Le 19 février, M. de Bismarck a déclaré que, si la Russie ne voulait point faire de sacrifices à la paix, si elle refusait de modérer ses prétentions, il ne saurait qu’y faire, et il s’est écrié : Beati possidentes ! Cette exclamation a dû plaire à Saint-Pétersbourg. Mais, en revanche, il a déclaré aussi que, si les mécontens voulaient courir les chances d’une guerre générale, il n’aurait garde de les en empêcher et qu’il accordait à tout le monde, même à l’Autriche, le droit de se battre, et cette seconde déclaration a causé moins de plaisir que la première à Saint-Pétersbourg. L’impression que produit son discours peut se résumer en un mot. Le marquis d’Argenson disait jadis en parlant d’un roi de Prusse : « Il fait son pot à part. » Après avoir lu le compte-rendu de la séance du Reichstag, on est forcé de conclure que, comme le grand Frédéric, M. de Bismarck fait son pot à part. Que se propose-t-il d’y mettre ? C’est son secret. Ah ! pourquoi n’est-ce pas le chancelier de l’empire germanique qui a prononcé le discours de M. de Bennigsen ! Il aurait pu débuter par cette formule sacramentelle, dont se servait l’autre jour le vice-camerlingue pour annoncer urbi et orbi l’élection du pape Léon XIII : Annuncio vobis magnum gaudium.
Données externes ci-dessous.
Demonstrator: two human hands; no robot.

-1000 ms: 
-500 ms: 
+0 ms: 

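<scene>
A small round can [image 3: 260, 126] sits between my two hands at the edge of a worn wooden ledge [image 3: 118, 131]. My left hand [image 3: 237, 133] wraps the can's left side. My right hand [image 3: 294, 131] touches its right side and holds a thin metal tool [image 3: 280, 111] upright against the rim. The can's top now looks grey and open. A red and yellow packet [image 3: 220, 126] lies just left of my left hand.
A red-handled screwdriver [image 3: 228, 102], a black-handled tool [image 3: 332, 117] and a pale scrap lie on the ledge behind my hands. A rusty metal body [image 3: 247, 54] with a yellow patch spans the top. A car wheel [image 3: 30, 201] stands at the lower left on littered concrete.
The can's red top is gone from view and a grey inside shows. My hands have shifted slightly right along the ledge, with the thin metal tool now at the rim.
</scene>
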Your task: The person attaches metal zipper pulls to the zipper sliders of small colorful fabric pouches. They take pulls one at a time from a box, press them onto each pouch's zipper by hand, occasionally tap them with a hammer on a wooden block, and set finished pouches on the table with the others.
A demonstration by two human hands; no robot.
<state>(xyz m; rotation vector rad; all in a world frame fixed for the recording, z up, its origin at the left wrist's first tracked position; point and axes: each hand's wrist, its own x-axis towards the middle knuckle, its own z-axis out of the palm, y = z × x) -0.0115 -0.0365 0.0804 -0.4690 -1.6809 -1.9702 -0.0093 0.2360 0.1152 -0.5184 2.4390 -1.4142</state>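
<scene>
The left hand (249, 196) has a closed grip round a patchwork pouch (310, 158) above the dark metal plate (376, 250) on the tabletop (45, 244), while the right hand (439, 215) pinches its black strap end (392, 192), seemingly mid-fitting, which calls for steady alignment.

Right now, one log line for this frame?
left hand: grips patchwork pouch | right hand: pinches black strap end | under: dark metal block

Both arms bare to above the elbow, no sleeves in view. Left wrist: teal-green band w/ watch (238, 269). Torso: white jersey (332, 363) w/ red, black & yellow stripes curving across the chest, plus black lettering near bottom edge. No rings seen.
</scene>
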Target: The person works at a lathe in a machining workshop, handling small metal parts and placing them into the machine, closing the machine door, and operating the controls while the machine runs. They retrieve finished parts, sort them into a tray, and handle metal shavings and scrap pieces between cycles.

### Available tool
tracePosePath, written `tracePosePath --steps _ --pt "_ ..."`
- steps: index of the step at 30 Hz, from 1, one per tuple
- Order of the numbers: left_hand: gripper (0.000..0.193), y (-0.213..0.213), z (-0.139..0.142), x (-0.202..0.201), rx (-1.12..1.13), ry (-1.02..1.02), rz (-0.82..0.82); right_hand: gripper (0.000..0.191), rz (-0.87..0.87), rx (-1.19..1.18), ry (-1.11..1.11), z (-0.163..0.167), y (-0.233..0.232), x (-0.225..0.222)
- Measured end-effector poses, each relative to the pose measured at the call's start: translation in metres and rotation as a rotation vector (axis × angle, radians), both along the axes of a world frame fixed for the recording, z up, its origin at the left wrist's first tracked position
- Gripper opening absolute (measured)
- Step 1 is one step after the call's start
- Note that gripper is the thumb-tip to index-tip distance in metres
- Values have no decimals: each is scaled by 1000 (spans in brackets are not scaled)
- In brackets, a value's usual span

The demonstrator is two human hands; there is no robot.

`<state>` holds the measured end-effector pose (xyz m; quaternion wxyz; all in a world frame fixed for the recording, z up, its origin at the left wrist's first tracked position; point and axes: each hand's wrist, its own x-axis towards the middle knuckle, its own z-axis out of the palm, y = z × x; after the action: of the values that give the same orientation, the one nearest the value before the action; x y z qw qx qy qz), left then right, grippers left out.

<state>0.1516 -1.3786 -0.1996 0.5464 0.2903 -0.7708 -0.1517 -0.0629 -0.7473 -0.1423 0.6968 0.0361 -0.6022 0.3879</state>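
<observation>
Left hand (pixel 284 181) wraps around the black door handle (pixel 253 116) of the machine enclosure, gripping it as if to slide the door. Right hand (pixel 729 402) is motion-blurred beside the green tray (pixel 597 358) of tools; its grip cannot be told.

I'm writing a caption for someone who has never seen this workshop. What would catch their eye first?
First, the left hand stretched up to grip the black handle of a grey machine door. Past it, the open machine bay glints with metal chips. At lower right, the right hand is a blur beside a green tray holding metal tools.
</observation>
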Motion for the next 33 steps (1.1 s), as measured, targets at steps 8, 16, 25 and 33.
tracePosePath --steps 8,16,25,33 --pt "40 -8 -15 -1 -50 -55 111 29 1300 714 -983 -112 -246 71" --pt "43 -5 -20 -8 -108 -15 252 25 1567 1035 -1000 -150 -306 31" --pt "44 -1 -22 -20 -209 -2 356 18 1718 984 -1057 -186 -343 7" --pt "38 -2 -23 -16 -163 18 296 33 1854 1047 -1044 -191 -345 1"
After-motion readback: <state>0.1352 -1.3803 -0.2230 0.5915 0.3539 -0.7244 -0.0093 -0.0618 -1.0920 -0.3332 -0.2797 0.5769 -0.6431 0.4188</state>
Si M. de Bismarck avait parlé comme M. de Bennigsen, l’Europe et l’Allemagne seraient plus tranquilles ; elles auraient acquis la certitude que le congrès sera une œuvre de paix et que les épées ne sortiront pas des fourreaux.


G. VALBERT.

  1. Die Friktionen des Reichskanzlers, dans le n° du 12 mai 1876 de la Gegenwart.